Farmers should resist the temptation to pursue what seem like ‘quick-win’ diversifications without thoroughly researching them, says rural surveyor and founder of The Business Barn, Hannah Moule.
“There is a lot of scope to make money through diversification, but tread carefully,” warns Ms Moule, who is launching ‘The Business Barn’ in January, a free-to-access website helping rural entrepreneurs launch a start-up or grow a fledgling business.
“With subsidies set to fall, ever-more farmers will be on the hunt for new income streams, but the potential risks, as well as the benefits, must be intimately understood before committing to them.”
Latest figures from Defra’s Farm Business Survey show 64% of farms in England have diversified into a non-agricultural activity, taking total income from such sources to 29% of the amount generated from all farming activity.
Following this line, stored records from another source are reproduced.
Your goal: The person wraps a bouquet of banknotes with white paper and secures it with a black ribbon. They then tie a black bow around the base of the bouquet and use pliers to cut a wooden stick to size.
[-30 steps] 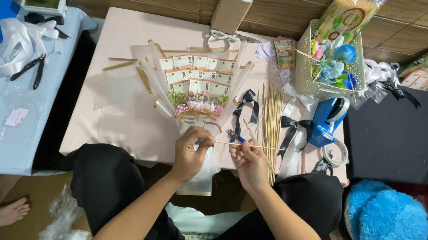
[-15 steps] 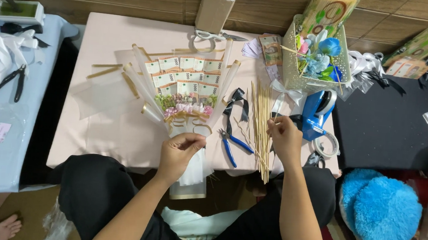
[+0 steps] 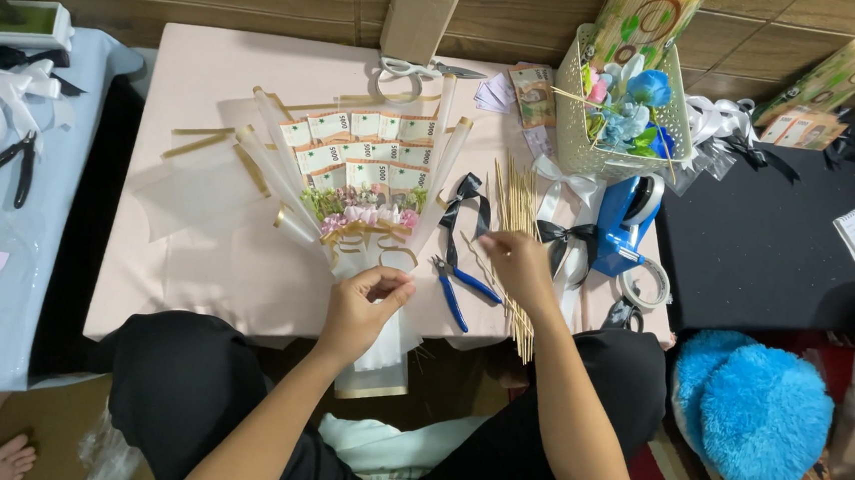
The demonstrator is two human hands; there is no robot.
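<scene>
On the pale pink table [image 3: 218, 85], your left hand [image 3: 363, 306] pinches the white wrapped stem of the banknote bouquet [image 3: 361, 180], fingers closed on it. Your right hand [image 3: 518, 266] rests on the bundle of thin wooden skewers [image 3: 517, 216], fingertips pinching one. Blue-handled pliers [image 3: 456, 290] lie between both hands.

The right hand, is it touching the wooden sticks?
Touching. The head view shows the right hand lying over the pile of thin wooden sticks, its fingertips pinching among them with no gap visible.
</scene>
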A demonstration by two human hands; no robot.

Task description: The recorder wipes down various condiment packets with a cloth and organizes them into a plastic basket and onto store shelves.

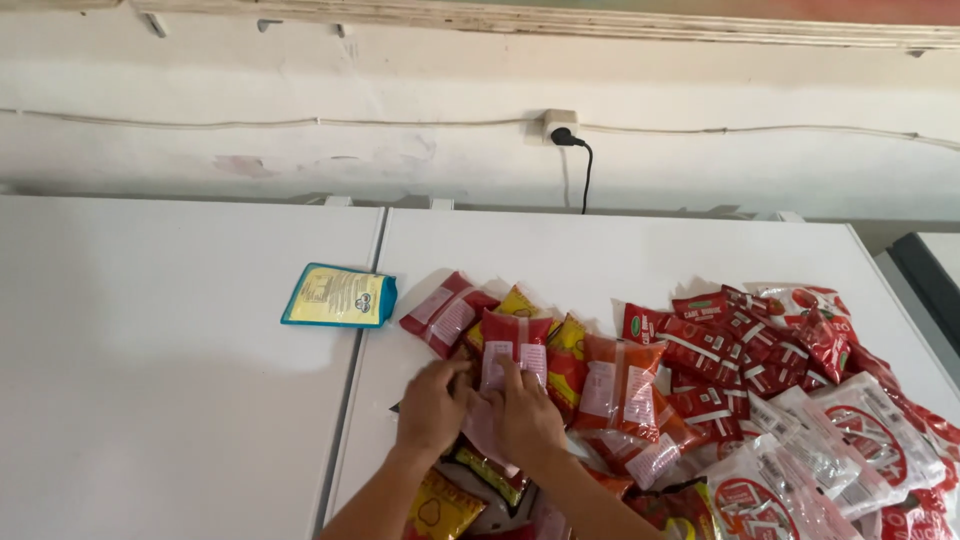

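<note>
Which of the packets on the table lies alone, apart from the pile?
The teal and yellow packet. It lies by itself at the left, near the seam between the two white tables; all others are red or yellow and crowded together.

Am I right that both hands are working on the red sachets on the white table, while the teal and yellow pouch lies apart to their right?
Not quite: the head view shows the teal and yellow pouch lying apart to the left of the left hand and right hand. Both hands are indeed on the red sachets on the white table.

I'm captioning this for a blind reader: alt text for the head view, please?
Two hands, left hand and right hand, press on a red packet among many red sachets on a white table; a teal pouch lies apart.
</note>
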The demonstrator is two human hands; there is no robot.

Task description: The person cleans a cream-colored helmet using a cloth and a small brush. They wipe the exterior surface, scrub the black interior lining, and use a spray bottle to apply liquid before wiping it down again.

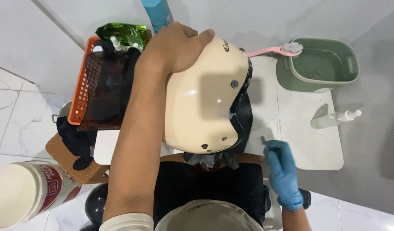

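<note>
A cream-coloured helmet (203,98) with black trim stands on a white mat (304,128). My bare left hand (173,47) grips the helmet's top edge and holds it steady. My right hand (282,173), in a blue glove, is closed on a small thin tool (264,139) just right of the helmet's lower rim. The tool's shape is hard to make out.
An orange basket (82,92) with bottles and a green packet stands at the left. A green basin (323,64) with a pink brush (276,50) across its rim sits at the back right. A clear spray bottle (336,119) lies on the mat. A white tub (25,192) stands at the lower left.
</note>
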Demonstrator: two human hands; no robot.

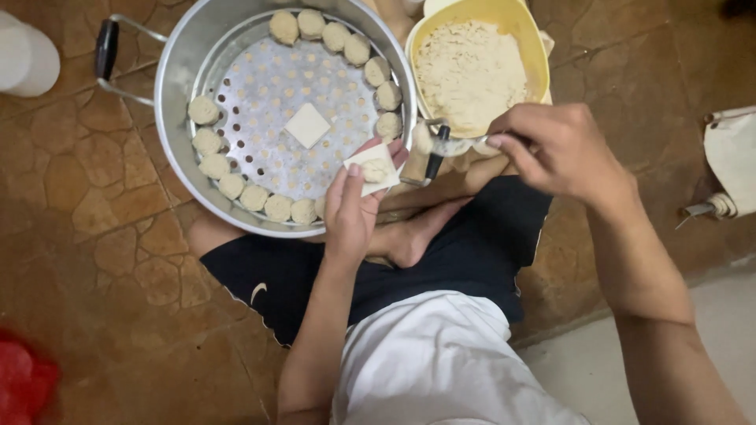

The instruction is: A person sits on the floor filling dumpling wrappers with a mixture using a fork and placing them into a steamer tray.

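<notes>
My left hand [352, 206] holds a square white wrapper [372, 168] flat on its fingers, with a small lump of pale filling on it, just over the near rim of the metal steamer pot [178, 72]. My right hand [556, 148] grips a spoon [455, 145] at the near edge of the yellow bowl [539, 53], which is full of pale minced filling. Several round filled dumplings [254, 197] line the edge of the perforated steamer tray, and one loose white wrapper [306, 125] lies at its centre.
I sit cross-legged on a brown stone-patterned floor, my bare foot [417, 234] under the pot's edge. A white container [27, 57] stands at the far left, something red [24, 378] lies at the lower left, and a white object [732, 161] sits at the right edge.
</notes>
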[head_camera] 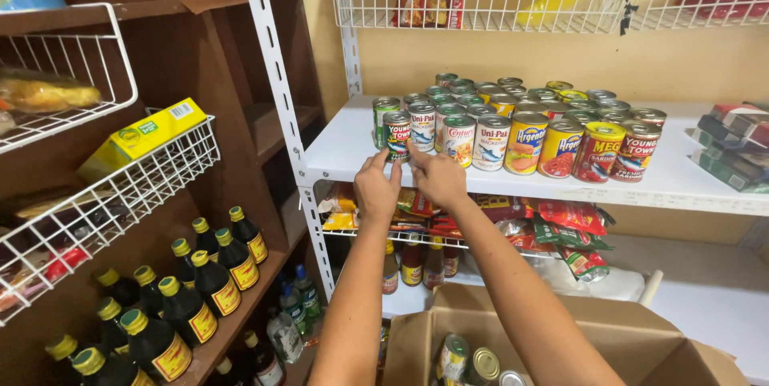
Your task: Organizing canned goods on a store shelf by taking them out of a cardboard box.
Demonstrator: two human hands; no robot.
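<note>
There is a single view, taken from the person's head and looking forward and slightly down along both outstretched forearms toward a white shelf (pixel 344 163) stocked with rows of cans (pixel 513 126), which stands close, at arm's reach and roughly chest height. The view faces the yellow back wall squarely, with a wire basket (pixel 513 3) across the top edge, brown wooden shelving with dark bottles (pixel 200 282) running off to the left, and an open cardboard box (pixel 641 338) cut off by the bottom edge, nearest the camera.
</note>
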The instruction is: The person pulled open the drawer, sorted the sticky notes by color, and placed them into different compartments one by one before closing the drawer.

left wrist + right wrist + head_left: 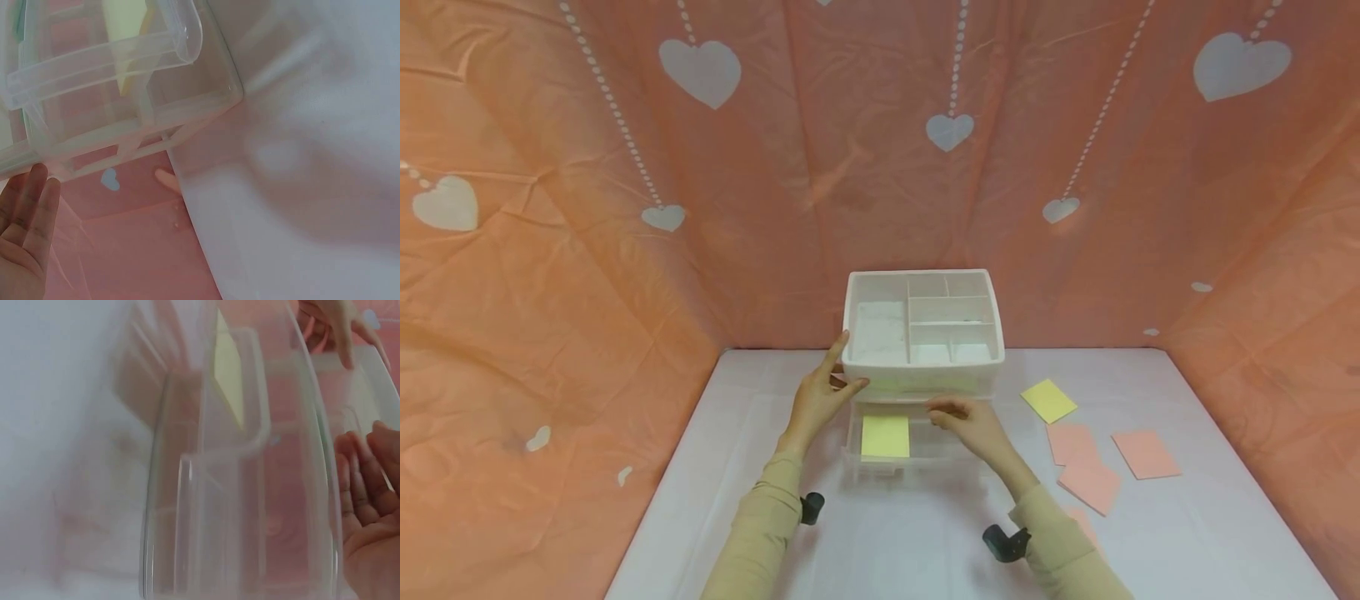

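A white plastic desk organizer point(922, 367) with a divided top tray stands at the back middle of the table. Its lower clear drawer point(945, 446) is pulled out, and a yellow sticky-note pad point(885, 437) lies in the drawer's left part. My left hand point(817, 402) touches the organizer's left side, its index finger stretched along the side and its thumb at the front. Above the drawer's right part, my right hand point(973, 427) has loosely bent fingers near the organizer's front. No object shows in the right hand point(372, 506) in the right wrist view.
Right of the organizer lie another yellow pad point(1048, 402) and several pink sticky-note pads point(1146, 454), some overlapping. A pink cloth point(880, 167) with white hearts hangs behind and beside the white table point(737, 392). Dark devices point(1006, 543) sit at both wrists.
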`<act>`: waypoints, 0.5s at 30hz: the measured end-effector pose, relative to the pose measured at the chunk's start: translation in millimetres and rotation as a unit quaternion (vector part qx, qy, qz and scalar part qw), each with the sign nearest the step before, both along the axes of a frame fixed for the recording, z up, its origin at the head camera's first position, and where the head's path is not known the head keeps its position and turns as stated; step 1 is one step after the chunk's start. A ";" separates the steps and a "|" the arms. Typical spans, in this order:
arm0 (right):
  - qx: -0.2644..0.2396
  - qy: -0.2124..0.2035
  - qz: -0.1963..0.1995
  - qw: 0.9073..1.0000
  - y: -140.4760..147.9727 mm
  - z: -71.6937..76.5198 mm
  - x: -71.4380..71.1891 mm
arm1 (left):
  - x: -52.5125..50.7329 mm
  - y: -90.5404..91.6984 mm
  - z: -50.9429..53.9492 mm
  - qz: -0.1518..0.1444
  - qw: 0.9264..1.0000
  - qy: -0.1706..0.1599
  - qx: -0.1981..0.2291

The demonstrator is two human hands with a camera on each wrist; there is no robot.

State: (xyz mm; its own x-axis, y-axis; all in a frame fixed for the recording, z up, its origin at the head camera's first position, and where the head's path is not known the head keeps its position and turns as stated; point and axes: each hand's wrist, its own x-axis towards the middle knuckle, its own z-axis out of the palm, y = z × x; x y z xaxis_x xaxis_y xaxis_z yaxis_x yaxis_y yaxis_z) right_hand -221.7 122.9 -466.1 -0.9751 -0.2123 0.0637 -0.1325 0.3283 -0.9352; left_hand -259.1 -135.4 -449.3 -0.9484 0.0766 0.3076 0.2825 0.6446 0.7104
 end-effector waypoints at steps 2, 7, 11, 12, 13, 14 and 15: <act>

“This area clearly has huge potential, but your starting point should be to examine your core enterprises to see if you can increase revenue or reduce cost. Only once you’ve done that, should you consider diversifying.”
Ms Moule, who has a passion for working with young and spinoff companies, adds: “The smart approach is to start small with a venture that doesn’t take a lot of capital or so much of your time that you take your eye off the ball as regards your farming endeavours.
“Don’t try to reinvent the wheel, either – there’s no better way to lower risk than by looking at others who already do something similar to your proposal.
“Farmers have always been fantastic at learning from their peers – years ago this meant going on farm walks and attending discussion groups, but now much of this research can be done online. Make the internet your new best friend.
“There’s lots of fantastic information already on the internet about farming, but rural start-up and small businesses have a very particular set of needs.
“In property circles, people use the expression ‘location, location, location’. With diversification, the mantra should be ‘research, research, research’. It really is a case of focusing on the three Rs.
“According to the government, there are 537,000 rural businesses in England, employing 3.5 million people. However, there is currently no central platform for such entrepreneurs so we conceived The Business Barn to satisfy this thirst for information.”
It features a comprehensive advice library, including guides, templates, articles, case studies and a directory listing professional organisations able to help small rural entrepreneurs.
“It’s not designed to replace professional advice, but provide inspiration, advice, guidance and support to help early-stage businesses get off the ground.”